Un’altro grande artista ci ha lasciato. E’ morto Pino Daniele ! Dal sito ufficiale:

Pino Daniele?
Il nero a metà, l’americano della nuova Napoli che sognava di veder passare la nuttata, il mascalzone latino, il Lazzaro felice, l’uomo in blues, il musicante on the road, il neomadrigalista, cantautore che negli anni in cui dominava il messaggio non mise mai in secondo piano la musica, pur avendo cose da dire, e che cose.

Giuseppe Daniele, napoletano del centro storico, classe 1955. Oggi che la sua carriera ricomincia da un’indipendenza discografica-artistica a cui ha da sempre aspirato, appare ancor più chiara e ricca e complessa e diversa da qualsiasi routine la parabola che l’ha portato dai vicoli dove non entra mai il sole alle hit parade, l’Olympia di Parigi, Umbria Jazz, l’Apollo di New York, il Festival di Varadero a Cuba, gli stadi di tutt’Italia, l’Earth Day al Circo Massimo, il Crossroad Guitar Festival di Chicago….

A cavallo tra gli anni Settanta e Ottanta Pino inventa una nuova lingua, anzi un lingo, gioca con le melodie assimilate in piazza Santa Maria La Nova, i racconti di munacielli e belle ’mbriane delle zie, il rock e il jazz come sogno americano, il vento di rivoluzione che scuote Napoli negli anni dell’impegno che naufragherà nel disimpegno poi detto riflusso.

Come Carosone riflette sull’America che è in lui e nella sua musica, utilizzando la rabbia al posto dell’ironia, un piglio da capopolo newpolitano al posto dello sfottò, che pure permea il suo canzoniere da Masaniello ma non troppo.
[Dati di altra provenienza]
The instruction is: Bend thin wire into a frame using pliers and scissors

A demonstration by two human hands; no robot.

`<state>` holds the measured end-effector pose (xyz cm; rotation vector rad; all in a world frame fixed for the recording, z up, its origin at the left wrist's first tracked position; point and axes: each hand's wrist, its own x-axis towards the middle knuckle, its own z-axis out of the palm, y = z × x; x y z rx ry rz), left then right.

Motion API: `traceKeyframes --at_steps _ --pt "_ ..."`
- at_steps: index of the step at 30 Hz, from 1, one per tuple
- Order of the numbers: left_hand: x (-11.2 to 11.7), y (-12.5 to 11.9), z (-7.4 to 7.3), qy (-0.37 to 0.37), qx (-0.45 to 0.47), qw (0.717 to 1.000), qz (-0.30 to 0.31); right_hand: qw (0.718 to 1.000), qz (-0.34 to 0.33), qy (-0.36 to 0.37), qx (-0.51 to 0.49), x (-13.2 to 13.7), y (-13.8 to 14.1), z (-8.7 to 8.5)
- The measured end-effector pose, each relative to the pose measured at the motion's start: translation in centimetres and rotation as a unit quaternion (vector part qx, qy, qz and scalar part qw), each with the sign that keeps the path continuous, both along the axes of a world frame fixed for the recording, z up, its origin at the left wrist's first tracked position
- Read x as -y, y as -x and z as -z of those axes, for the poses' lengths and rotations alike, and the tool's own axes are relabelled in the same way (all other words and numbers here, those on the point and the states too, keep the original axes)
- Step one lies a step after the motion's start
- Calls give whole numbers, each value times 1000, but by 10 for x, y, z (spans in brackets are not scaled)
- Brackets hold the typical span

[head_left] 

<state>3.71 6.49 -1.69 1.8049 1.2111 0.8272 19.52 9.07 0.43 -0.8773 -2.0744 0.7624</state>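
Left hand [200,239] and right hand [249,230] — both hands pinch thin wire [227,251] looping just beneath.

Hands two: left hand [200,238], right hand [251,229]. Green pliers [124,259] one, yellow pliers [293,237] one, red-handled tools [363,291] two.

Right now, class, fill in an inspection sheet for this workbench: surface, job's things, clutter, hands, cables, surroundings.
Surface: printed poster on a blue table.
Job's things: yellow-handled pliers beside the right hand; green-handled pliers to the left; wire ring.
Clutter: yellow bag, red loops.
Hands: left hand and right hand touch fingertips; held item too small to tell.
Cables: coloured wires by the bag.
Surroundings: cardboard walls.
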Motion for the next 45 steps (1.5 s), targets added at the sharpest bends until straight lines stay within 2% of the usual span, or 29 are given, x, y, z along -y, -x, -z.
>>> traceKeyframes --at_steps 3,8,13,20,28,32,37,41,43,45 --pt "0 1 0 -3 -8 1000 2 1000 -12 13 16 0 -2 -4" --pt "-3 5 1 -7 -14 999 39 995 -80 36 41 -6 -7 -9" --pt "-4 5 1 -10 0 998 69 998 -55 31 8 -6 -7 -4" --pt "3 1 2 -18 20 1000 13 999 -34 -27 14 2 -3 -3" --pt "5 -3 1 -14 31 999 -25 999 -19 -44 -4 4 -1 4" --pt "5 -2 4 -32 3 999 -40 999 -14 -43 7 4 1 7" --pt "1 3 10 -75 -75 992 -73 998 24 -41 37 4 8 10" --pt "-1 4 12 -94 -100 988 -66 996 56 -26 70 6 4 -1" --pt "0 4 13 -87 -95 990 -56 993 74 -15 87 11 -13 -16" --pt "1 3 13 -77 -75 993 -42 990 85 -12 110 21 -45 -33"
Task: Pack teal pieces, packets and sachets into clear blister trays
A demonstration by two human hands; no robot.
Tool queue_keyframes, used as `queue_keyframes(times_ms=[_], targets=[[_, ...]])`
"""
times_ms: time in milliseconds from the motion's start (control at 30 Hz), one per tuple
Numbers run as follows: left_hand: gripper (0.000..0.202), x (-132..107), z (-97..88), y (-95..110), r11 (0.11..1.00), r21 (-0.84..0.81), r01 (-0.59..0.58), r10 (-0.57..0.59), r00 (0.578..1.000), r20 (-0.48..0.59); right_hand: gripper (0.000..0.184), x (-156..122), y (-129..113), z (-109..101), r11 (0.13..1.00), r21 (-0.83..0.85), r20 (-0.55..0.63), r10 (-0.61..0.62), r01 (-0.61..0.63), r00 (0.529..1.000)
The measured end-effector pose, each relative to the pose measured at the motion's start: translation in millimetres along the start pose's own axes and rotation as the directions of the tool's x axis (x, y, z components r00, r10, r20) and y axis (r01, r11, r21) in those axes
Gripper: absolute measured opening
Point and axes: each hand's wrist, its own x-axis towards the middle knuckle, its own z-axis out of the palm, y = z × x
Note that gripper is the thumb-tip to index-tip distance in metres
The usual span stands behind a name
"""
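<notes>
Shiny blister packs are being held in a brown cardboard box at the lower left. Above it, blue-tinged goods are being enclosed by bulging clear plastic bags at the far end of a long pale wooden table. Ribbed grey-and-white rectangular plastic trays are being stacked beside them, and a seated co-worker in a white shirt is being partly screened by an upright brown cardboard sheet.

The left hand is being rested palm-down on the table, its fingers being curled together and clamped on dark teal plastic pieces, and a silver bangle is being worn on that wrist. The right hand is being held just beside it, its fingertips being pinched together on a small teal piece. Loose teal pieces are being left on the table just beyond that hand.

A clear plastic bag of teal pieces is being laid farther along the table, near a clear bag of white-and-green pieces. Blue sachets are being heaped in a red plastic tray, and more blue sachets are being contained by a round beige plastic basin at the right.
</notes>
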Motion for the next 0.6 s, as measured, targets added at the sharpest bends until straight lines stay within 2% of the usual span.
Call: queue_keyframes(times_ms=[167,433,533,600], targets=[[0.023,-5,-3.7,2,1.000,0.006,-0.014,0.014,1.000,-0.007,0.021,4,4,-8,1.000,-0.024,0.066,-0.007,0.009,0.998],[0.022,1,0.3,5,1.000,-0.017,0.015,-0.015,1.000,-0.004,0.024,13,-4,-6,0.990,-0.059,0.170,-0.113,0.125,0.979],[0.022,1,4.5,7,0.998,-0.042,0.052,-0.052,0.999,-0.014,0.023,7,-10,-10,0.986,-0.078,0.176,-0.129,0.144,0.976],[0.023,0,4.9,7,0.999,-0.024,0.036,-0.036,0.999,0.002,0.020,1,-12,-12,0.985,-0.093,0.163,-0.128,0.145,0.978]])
Il suo leggendario supergruppo mostra all’Italia che nella canzone c’è un Sud competitivo, che sa parlare alla nazione intera anche usando il dialetto, segna l’apice del neapolitan power, ma anche la fine: quando il sogno collettivo dell’orgoglio vesuviano lascia il passo alle carriere soliste, Daniele prende il volo, ma ha già scritto pagine destinate a rimanere, fondendo la melodia partenopea con il rock-blues, la canzone di protesta con la saudade del Vesuvio.